Jurnalis Harus Jadi Konsiliator Pascapemilu, Bukan Pemicu Konflik
Oleh : Hendra
Rabu | 24-04-2019 | 18:40 WIB
stanly-dp.jpg
Ketua Dewan Pers, Yosep Stanley Adi Prasetyo. (Foto: Hendra)

BATAMTODAY.COM, Batam - Ketua Dewan Pers, Yosep Stanley Adi Prasetyo menegaskan, jurnalis harus menjadi penengah (konsiliator) pascapemilu 2019 ini, bukan pemicu konflik.

Hal itu disampaikan saat membuka workshop bertemakan 'Peliputan Pemilih Legislatif dan Pemilihan Presiden Tahun 2019' di Hotel Nagoya Hill, Rabu (24/4/2019).

Stanley menjelasan, saat momen Pemilu ini, pers memiliki peranan yang sangat penting. Pasalnya di tengah plus minusnya Pemilu serentak tahun ini, konflik akan sangat rawan terjadi.

"Bahkan pada tahun 2009 dan 2014 di Papua, pembakaran gedung usai Pemilu berlangsung bisa terjadi," ujarnya.

Kepada segenap peserta workshop, yang mayoritas dihadiri wartawan, dia mengatakan Dewan Pers berharap media tidak lagi membuka luka lama perihal tragedi tersebut, tetapi jadilah pengobat (konsoliator) di tengah situasi perpecahan antara dua kubu yang sedang terjadi.

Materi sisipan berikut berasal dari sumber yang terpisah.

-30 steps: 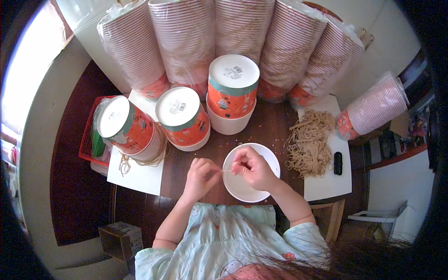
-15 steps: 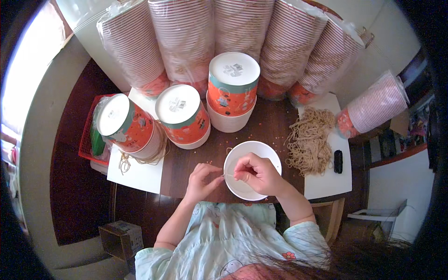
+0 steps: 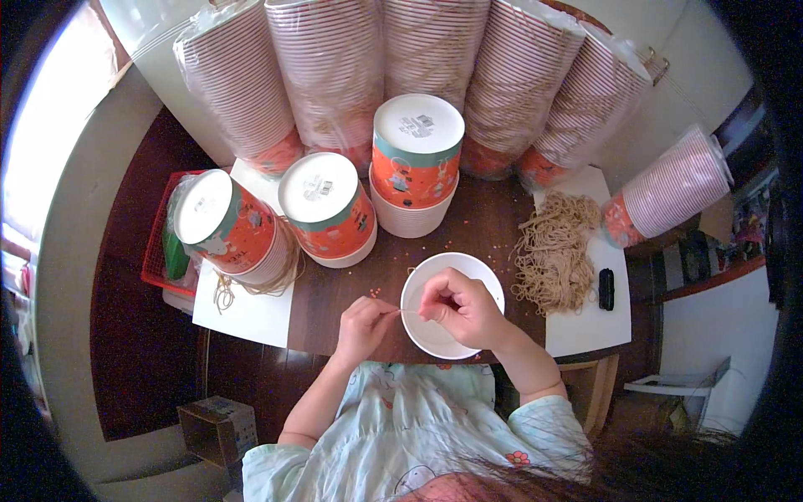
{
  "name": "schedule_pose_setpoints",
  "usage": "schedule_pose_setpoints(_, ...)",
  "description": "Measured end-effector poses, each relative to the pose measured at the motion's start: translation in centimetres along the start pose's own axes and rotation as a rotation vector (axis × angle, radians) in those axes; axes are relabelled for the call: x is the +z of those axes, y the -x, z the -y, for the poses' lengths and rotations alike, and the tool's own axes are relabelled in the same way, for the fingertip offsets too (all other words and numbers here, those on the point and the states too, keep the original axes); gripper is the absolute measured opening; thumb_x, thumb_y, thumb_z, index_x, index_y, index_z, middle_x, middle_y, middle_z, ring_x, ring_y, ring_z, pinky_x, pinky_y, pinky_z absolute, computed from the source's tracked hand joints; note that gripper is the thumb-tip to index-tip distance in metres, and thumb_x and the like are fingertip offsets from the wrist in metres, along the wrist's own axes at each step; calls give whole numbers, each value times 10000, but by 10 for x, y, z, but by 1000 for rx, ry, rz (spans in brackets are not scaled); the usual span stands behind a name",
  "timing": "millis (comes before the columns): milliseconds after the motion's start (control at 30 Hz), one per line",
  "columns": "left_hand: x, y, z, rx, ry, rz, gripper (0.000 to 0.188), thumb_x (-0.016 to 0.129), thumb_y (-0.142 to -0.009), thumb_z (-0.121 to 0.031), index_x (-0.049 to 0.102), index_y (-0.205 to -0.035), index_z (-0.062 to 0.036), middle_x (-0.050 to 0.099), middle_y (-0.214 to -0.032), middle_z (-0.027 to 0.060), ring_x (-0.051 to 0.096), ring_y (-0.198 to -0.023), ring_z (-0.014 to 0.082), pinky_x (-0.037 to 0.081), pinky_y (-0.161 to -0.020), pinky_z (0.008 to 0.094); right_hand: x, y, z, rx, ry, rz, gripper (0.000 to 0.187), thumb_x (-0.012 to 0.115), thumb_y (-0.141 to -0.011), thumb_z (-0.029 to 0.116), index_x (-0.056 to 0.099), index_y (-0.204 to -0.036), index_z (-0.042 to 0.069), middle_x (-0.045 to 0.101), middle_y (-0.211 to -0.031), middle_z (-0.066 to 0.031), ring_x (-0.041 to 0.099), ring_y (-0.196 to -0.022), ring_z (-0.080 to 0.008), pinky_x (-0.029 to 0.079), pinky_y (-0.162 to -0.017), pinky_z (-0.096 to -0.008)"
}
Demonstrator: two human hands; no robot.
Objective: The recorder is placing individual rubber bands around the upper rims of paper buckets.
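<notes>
A thin pale string (image 3: 406,311) runs between my two hands at the rim of a white paper tub (image 3: 416,339). My left hand (image 3: 363,326) pinches one end of it, just left of the tub. Over the tub's mouth, my right hand (image 3: 465,311) is closed with thumb and forefinger pinching the other end. The tub stands open side up near the table's front edge, and its inside is partly hidden by my right hand. A short loop of string shows beside its far left rim.
Upside-down orange tubs (image 3: 326,230) stand in short stacks at left and centre. Tall plastic-wrapped tub stacks (image 3: 326,75) line the back. Right of me lie a heap of beige strings (image 3: 556,255) and a black object (image 3: 606,289) on white board. A red basket (image 3: 157,251) sits far left.
My left fingers have drawn together into a pinch on the string. My right hand has shifted slightly upward in the picture. The tub has stayed in place.
</notes>
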State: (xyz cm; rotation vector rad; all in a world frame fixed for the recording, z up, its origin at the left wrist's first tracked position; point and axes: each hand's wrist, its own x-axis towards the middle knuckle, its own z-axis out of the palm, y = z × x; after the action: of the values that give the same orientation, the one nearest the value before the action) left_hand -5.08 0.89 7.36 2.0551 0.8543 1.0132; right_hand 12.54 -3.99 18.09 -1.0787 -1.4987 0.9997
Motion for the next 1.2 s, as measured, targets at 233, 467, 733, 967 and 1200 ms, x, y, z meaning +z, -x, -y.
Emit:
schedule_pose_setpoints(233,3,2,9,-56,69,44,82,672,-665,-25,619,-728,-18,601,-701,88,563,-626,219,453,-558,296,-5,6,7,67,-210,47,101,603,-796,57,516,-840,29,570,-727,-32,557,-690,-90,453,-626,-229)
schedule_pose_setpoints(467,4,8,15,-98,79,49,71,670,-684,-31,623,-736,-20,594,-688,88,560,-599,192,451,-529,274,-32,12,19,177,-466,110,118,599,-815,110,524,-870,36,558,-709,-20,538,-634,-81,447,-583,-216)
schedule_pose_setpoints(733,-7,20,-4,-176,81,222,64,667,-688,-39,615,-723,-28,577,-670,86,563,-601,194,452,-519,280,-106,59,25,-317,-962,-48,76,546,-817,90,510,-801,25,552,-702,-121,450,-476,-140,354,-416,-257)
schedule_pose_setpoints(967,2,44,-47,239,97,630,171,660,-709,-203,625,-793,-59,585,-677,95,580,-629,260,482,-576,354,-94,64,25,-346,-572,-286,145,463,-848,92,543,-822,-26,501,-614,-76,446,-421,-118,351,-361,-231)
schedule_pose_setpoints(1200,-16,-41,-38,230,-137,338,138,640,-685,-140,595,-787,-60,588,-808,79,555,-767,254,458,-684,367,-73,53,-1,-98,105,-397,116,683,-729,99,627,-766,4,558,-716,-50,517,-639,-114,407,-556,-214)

"Seperti kata Gus Salahuddin, harus ada rekonsiliasi," lanjutnya.

Kehadiran dua kubu, yang ditafsir sebagai "Binatang Politik" (Cebong dan Kampret), tidak bisa dipungkiri lagi menciptakan situasi yang cukup mampu menciptakan keresahan dan perpecahan dalam rahim negeri ini.

Stanley mengatakan, bahkan fungsi media sosial tidak lagi seperti awalnya, telah jauh berjalan menuju arah 'Post-Truth' (mencari kebenaran dengan apa yang sesuai dengan diri kita sendiri). Seperti Facebook yang awalnya mempertemukan teman lama atau orang yang telah lama terpisah, namun pada kala Pemilu menciptakan jurang pemisah antar kawan lama kembali terbuka.

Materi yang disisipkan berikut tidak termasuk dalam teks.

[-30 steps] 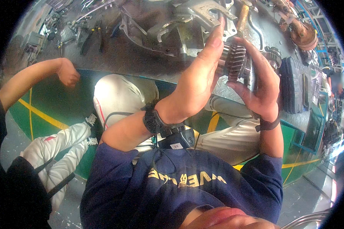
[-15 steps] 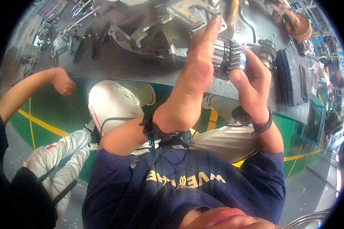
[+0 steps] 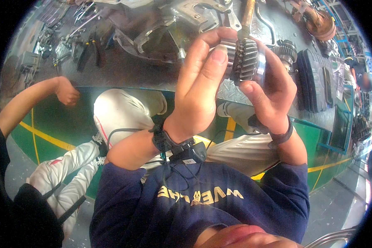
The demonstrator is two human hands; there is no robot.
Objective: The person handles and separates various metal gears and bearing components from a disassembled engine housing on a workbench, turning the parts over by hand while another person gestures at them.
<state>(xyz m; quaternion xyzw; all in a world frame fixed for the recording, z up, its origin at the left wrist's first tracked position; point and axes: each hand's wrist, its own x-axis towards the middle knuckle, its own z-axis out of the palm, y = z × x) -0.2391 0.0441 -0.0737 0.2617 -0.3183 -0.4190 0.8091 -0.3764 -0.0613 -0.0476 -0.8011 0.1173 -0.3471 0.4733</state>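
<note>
A metal gear assembly [image 3: 247, 60] with slanted teeth and a smooth ring is held between my two hands over the workbench's near edge. My left hand [image 3: 202, 76] has its thumb and fingers closed round the assembly's left, cylindrical end. On the other side, my right hand [image 3: 272, 84] grips the toothed and smooth right end, thumb at the near side and fingers behind. Just beyond the gears, a brass-coloured rod [image 3: 248, 15] rises away from me; whether it joins the assembly, I cannot tell. The far-side fingertips are hidden.
The dark workbench [image 3: 124, 74] carries a large cast metal housing [image 3: 159, 41], pliers [image 3: 89, 51], and another gear [image 3: 286, 53]. A black case [image 3: 314, 82] stands right, with a rusty round part [image 3: 320, 27] farther back. Another person's fist [image 3: 67, 91] is at left.
My left hand has gone from fingers stretched out flat beside the gear assembly to closing round its left end. My right hand keeps hold, and the assembly has turned slightly.
</note>
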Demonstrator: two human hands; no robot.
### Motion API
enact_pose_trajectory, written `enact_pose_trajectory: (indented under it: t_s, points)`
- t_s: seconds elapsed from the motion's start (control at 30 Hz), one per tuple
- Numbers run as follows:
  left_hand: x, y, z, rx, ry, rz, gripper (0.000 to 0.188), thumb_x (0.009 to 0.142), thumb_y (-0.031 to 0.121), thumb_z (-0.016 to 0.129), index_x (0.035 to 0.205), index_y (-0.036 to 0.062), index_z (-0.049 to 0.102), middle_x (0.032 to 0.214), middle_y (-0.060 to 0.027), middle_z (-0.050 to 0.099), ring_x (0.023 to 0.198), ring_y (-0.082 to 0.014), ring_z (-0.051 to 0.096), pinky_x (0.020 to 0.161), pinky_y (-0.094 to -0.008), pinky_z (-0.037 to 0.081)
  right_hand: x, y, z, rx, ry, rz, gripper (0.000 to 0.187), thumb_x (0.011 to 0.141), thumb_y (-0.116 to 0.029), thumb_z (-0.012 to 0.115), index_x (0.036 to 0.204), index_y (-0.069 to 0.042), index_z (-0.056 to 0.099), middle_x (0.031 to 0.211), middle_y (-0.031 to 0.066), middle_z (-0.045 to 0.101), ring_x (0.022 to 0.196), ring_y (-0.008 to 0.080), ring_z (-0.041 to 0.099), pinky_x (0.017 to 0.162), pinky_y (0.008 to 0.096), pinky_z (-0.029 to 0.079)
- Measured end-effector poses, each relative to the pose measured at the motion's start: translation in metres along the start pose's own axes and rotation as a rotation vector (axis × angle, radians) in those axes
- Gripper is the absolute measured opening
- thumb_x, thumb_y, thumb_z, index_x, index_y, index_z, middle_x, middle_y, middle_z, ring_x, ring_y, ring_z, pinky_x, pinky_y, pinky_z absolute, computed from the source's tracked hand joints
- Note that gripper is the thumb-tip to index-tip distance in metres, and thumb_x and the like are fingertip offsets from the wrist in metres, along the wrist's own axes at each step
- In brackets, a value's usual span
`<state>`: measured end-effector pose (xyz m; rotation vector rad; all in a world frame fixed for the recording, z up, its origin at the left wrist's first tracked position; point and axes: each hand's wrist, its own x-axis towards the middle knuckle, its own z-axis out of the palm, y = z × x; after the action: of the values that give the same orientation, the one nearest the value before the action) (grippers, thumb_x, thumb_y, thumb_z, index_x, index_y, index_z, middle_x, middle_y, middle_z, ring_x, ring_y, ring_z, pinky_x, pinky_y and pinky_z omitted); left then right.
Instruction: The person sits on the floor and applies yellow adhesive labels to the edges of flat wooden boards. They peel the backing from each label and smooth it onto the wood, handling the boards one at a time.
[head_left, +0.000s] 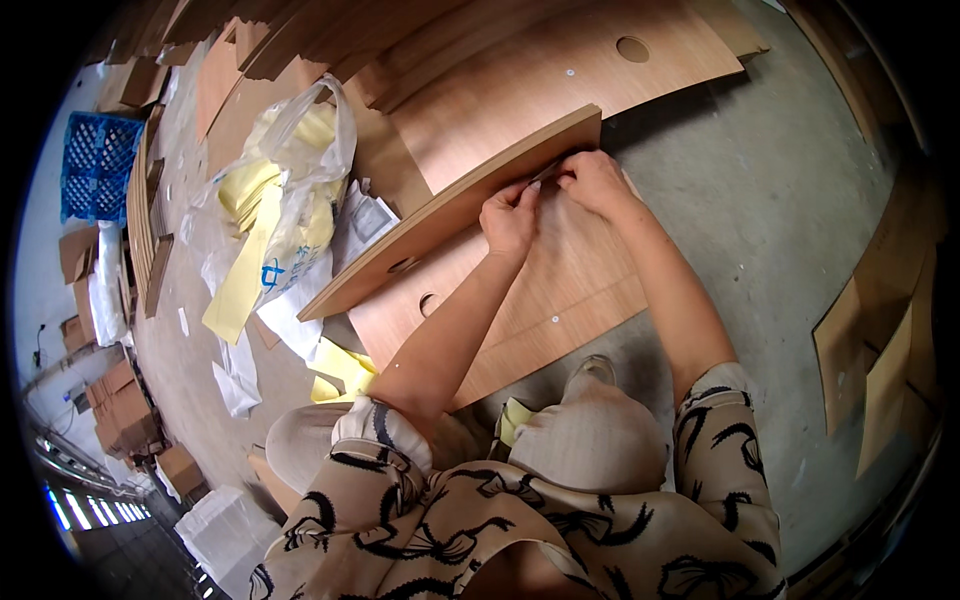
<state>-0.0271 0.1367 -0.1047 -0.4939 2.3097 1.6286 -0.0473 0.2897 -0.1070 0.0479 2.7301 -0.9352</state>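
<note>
A wooden board [440,222] stands on its edge, slanting across the middle in front of me. On my side of it lies a flat plywood panel [592,262] with a round hole near its left end. My left hand [510,220] is pinched closed against the face of the standing board. Close beside it, my right hand [595,182] has its fingers closed near the board's right end. Something small and pale shows between the two sets of fingertips, too little of it to name.
A clear plastic bag [335,130] with strips of yellow paper [243,305] lies left of the board. Beyond, another plywood panel [500,110] has a round hole. A blue plastic crate [100,165] is at the far left. Cardboard sheets [868,330] lean at the right.
</note>
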Motion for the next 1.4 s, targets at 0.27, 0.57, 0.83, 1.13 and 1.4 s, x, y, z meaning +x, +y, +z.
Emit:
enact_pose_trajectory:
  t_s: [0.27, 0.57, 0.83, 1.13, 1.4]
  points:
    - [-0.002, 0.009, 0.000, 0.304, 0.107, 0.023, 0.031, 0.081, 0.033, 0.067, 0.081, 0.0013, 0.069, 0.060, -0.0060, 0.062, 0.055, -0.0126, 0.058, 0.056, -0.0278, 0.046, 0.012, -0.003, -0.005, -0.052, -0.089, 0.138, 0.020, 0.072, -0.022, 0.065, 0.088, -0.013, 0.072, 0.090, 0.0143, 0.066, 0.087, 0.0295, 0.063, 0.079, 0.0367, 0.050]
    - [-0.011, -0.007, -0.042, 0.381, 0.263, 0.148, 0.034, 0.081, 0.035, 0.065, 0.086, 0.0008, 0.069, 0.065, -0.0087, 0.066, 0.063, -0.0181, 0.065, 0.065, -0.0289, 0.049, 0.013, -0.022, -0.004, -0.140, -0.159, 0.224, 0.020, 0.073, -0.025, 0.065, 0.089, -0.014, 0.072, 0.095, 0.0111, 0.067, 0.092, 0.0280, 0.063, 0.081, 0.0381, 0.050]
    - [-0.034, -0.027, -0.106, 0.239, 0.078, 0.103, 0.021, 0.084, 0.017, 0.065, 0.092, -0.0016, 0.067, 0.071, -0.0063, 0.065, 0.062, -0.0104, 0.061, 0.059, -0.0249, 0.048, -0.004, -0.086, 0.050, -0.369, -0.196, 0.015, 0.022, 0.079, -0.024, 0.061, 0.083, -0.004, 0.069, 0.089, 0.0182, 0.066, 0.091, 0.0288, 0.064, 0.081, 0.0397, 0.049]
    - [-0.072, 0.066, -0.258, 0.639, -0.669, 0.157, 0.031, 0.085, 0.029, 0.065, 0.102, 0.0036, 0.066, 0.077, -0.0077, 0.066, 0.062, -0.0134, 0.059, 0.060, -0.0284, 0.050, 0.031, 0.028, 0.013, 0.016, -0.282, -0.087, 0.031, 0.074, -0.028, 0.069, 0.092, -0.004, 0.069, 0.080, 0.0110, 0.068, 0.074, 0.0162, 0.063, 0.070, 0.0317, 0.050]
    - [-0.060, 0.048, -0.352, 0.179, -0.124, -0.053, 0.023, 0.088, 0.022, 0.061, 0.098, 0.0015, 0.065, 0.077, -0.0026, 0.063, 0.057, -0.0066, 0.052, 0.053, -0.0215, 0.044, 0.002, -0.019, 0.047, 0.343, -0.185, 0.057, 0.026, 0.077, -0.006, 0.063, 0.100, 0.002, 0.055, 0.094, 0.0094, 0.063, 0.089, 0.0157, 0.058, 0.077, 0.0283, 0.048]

"Ini menjadi tugas berat wartawan. Wartawan maupun media harus berupaya menciptakan rekonsiliasi agar semua kembali bersatu. Bahkan tidak hanya itu, rekonsiliasi juga harus dilakukan kepada diri sendiri, yakni berdamai dengan akal sehat," jelasnya.

Ia juga menambahkan, perihal pencoblosan memang telah selesai, tetapi proses masih akan terus berlansung hingga bulan Oktorber. Dia berharap setiap insan jurnalis untuk terus bisa mengawal jalannya proses tersebut, bahkan hingga atau jika adanya sengketa nanti di Mahkamah Konstitusi (MK).

"Diharapkan media tidak mendorong konflik tetapi menciptakan konsilidasi," ungkapnya.

Menurutnya, hal tersebut bisa dilakukan oleh penggiat pers dengan benar-benar menjaga jati diri sebagai seorang wartawan, tetap berpedomen kepada kode etik, dan aturan perundang-undang.

Stanley juga menyadari, saat ini banyak kendala pada seorang wartawan, terutama perihal kesejahteraan ketika menjalankan tugas. Namun dia katakan, bagi media yang telah terverifikasi Dewan Pers, semua itu telah diatur, seperti pembayaran upah wartawan yang mana harusnya sesuai standar upah minimun provinsi (UMP).

"Kalau itu tidak dilaksanakan silakan dilaporkan, kita bisa saja mencabut (izin)," pungkasnya di hadapan puluhan wartawan dari beragam media di Provinsi Kepri yang hadir mengikuti workshop.